Tânia explica que há protocolos específicos para os casos que atende. Situações em que a pessoa apresenta risco para sua vida ou para a de outras pessoas são as únicas em que há permissão para a quebra do sigilo profissional, que é quando a psicóloga entra em contato com a família do estudante .

A professora e psicóloga Tânia Correia atua com saúde mental há 16 anos (Foto: Jucimar de Sousa – Mais Goiás)

Para a professora, a sociedade atravessa uma época em que a fragilidade dos indivíduos está exposta, o que demanda atenção em dobro. “Muito mais do que médicos e psicólogos, as pessoas de um modo geral estão necessitadas de acolhimento, de amor, de alguém que as ouça e que seja verdadeiro com elas. Estamos passando por uma crise social e humanitária, onde as pessoas estão muito desestruturadas”, conclui.

É o que também afirma o psicólogo Marcelo Assis, membro da Rede de Psicologia, instituição acadêmica e profissional que realiza mais dois mil atendimentos ao mês. Segundo ele, o aumento da busca por atendimentos psicoterapêuticos está relacionado também à necessidade das pessoas de desenvolver um suporte para enfrentar essas situações de adversidades.

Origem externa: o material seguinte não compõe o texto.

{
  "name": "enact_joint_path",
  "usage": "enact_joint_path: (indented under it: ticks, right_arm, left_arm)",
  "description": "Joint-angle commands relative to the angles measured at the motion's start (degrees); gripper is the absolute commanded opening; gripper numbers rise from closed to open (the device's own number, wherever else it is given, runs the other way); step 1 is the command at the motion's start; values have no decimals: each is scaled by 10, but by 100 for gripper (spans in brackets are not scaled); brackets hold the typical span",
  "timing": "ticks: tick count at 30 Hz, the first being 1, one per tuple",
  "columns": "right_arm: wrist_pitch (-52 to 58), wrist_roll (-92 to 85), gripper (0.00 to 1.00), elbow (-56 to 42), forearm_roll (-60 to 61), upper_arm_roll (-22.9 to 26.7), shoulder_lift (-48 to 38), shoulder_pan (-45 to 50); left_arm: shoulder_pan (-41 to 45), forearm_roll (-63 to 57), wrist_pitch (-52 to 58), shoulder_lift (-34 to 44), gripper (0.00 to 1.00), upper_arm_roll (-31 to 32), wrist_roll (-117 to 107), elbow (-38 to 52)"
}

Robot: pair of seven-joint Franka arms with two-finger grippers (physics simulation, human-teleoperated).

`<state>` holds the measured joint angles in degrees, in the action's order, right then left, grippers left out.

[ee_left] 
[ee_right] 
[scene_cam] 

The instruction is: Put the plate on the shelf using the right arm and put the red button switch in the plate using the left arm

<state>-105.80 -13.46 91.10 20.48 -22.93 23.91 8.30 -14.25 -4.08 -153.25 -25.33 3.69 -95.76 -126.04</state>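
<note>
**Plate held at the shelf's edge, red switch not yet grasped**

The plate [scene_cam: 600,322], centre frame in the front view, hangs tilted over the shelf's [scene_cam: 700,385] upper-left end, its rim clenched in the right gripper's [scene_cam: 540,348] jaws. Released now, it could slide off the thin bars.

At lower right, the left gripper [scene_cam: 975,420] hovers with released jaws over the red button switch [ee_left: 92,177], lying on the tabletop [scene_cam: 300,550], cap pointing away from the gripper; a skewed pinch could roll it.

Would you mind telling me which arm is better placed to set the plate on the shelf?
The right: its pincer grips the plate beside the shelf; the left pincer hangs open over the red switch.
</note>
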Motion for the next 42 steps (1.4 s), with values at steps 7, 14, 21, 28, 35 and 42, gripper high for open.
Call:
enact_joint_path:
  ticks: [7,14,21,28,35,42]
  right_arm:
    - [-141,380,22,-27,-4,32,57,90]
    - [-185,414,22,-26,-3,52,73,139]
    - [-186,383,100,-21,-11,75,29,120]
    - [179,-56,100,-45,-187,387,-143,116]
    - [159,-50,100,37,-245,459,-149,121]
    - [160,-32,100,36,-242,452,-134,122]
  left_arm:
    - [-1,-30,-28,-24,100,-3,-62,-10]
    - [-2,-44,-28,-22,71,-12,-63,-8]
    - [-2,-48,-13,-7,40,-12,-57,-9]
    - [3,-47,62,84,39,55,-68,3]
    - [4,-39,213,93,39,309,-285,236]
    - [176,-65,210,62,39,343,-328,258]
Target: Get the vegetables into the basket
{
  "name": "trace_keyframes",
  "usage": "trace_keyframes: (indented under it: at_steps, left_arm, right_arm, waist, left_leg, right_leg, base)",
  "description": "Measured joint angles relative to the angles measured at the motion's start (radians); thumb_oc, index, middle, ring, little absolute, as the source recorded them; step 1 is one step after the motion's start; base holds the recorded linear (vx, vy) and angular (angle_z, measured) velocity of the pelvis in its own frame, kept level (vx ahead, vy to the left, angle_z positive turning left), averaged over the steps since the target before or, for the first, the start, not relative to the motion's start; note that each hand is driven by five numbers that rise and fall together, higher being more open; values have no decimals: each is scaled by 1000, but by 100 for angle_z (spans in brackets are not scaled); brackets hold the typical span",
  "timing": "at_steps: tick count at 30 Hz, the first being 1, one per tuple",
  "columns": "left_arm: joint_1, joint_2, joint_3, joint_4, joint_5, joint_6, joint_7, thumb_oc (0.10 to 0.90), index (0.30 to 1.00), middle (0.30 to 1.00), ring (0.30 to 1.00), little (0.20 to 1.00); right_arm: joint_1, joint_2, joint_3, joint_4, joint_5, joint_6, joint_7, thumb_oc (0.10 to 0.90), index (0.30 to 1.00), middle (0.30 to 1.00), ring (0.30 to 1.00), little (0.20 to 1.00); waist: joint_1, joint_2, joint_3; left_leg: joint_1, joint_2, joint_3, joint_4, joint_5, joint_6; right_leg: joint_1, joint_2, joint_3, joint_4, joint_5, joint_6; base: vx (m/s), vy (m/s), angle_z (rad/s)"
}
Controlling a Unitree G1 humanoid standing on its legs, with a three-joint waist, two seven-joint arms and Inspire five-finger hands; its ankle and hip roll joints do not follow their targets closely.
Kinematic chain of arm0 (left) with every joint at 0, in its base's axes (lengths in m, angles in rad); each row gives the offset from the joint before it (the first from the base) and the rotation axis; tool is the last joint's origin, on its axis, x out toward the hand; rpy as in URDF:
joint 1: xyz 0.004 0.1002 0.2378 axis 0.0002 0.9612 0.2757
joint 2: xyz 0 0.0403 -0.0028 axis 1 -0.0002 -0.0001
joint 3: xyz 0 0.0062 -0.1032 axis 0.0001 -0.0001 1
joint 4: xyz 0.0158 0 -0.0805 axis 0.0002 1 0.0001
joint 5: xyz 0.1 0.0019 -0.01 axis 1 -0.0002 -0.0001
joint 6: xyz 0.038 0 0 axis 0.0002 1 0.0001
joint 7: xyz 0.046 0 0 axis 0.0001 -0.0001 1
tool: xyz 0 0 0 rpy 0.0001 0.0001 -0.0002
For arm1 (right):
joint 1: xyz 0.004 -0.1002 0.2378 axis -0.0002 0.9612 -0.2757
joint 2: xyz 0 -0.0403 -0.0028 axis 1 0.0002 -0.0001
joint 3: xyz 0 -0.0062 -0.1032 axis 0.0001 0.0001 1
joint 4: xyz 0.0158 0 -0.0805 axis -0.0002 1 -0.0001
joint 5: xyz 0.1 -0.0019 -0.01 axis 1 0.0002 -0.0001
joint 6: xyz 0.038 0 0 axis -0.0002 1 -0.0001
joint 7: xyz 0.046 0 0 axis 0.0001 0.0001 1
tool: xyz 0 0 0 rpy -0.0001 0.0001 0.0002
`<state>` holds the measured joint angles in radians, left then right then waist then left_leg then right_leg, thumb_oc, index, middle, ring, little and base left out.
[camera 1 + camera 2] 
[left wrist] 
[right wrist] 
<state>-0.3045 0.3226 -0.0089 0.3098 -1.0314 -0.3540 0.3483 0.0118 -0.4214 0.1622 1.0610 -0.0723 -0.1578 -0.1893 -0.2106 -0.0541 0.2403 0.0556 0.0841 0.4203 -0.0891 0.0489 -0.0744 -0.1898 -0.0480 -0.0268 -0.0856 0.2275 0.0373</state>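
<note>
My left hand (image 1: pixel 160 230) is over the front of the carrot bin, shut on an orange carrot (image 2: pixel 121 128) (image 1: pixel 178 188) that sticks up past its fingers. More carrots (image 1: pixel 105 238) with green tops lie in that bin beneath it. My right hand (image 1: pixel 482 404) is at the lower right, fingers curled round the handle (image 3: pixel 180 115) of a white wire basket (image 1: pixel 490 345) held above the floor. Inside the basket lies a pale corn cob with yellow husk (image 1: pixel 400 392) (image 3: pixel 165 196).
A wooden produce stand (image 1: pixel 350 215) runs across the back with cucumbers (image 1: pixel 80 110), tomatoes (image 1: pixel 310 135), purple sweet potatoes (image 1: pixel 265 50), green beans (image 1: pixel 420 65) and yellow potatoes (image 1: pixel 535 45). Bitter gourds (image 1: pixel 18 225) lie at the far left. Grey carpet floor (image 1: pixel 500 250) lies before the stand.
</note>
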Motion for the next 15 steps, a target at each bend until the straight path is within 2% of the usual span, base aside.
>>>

“Não foi só a ansiedade que motivou o goianiense a buscar a psicoterapia, mas esse olhar para a saúde emocional, para esse angústia que o goianisense enfrentou e talvez a inabilidade de lidar com esses aspectos”, diz Assis.

Durante o pico da pandemia, a psicóloga Tânia Correia afirma que chegou a atender 11 estudantes em Goiânia em um único dia (Foto: Jucimar de Sousa – Mais Goiás)

Quando buscar ajuda

Conforme Tânia Correia, é essencial que o indivíduo busque auxílio quando a mente e até o corpo emitirem os alertas – que podem ser vários. “Se a pessoa está sentindo uma tristeza profunda há mais de duas semanas, está com taquicardia, alteração no apetite, insônia, com pensamentos autolesivos, ela precisa procurar ajuda. Se não puder ser uma ajuda profissional, que seja para uma pessoa que possa conduzi-la a um profissional”, arremata.

Hoje, a Prefeitura de Goiânia mantém os chamados Centros de Atenção Psicossocial (Caps), que são unidades específicas para atendimento a usuários com transtornos psiquiátricos e pessoas com necessidades decorrentes do uso de álcool e outras drogas. Além, várias instituições de ensino superior em Goiânia também oferecem atendimento psicológico gratuito, como a Pontifícia Universidade Católica de Goiás (PUC Goiás), a Universidade Federal de Goiás (UFG) e a FacUnicamps, que por meio de parceria com a ONG Curados para Curar, também oferece acolhimento psicológico.

Há ainda, o disque-188 do Centro de Valorização da Vida (CVV), canal de atendimento que funciona 24 horas.